**EXERCISE DIRECTIONS**
For the material that follows, return exactly the lines from the one with "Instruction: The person" through the one with "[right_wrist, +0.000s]", both ends included.
===
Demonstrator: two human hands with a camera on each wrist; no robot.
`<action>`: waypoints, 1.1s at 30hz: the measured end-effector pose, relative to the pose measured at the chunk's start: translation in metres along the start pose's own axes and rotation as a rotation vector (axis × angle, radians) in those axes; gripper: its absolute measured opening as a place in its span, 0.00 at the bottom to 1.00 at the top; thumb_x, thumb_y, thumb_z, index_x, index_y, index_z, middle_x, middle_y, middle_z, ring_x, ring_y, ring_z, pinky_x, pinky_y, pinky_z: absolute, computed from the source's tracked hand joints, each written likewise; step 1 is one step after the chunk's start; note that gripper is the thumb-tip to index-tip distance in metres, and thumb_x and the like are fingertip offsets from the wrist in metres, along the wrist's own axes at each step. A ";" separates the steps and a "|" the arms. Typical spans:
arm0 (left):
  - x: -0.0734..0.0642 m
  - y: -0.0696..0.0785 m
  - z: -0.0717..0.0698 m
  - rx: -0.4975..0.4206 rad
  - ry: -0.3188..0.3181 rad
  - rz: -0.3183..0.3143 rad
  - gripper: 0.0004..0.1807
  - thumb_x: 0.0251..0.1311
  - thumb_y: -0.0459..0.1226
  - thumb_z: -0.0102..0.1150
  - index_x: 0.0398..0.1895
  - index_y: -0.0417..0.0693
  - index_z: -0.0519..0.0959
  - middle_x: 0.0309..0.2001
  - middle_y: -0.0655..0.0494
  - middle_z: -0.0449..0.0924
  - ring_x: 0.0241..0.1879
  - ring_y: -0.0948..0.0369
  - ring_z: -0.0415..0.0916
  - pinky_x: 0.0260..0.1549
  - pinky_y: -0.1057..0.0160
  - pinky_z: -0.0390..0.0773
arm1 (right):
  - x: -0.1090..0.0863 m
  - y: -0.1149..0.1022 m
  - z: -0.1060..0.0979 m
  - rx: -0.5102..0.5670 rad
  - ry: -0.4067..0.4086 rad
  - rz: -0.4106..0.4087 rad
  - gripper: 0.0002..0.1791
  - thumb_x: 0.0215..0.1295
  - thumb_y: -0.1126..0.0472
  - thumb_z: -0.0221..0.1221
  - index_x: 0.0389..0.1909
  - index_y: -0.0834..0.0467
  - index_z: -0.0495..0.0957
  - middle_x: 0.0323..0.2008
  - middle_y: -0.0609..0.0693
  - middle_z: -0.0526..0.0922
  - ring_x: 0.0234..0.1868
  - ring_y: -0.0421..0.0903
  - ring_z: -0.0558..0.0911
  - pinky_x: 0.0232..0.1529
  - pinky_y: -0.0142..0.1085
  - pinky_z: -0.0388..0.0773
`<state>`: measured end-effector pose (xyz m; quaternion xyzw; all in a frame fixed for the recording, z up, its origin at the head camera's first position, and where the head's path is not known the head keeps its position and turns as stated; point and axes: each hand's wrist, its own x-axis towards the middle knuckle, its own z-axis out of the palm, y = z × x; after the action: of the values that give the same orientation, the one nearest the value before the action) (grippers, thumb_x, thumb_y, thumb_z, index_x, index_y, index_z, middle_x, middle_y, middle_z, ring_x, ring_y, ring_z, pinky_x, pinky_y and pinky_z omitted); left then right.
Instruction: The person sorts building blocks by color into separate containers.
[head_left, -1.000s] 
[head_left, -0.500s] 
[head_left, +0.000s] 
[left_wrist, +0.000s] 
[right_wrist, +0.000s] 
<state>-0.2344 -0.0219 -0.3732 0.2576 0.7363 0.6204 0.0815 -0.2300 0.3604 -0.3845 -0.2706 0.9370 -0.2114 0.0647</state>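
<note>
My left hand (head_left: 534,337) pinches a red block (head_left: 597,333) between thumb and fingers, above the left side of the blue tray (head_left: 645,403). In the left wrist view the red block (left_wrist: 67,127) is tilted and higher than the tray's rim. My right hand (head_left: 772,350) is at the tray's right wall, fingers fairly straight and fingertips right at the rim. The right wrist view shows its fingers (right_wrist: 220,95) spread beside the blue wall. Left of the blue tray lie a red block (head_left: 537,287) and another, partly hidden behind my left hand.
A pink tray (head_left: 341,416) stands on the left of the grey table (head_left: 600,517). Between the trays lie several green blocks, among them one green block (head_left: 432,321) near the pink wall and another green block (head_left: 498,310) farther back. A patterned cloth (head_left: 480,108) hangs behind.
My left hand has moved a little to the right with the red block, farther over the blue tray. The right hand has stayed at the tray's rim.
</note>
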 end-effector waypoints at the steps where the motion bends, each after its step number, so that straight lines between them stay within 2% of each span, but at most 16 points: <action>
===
**WRITTEN REPLY**
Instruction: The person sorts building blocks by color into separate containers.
[head_left, -1.000s] 
[head_left, -0.500s] 
[head_left, +0.000s] 
[left_wrist, +0.000s] 
[right_wrist, +0.000s] 

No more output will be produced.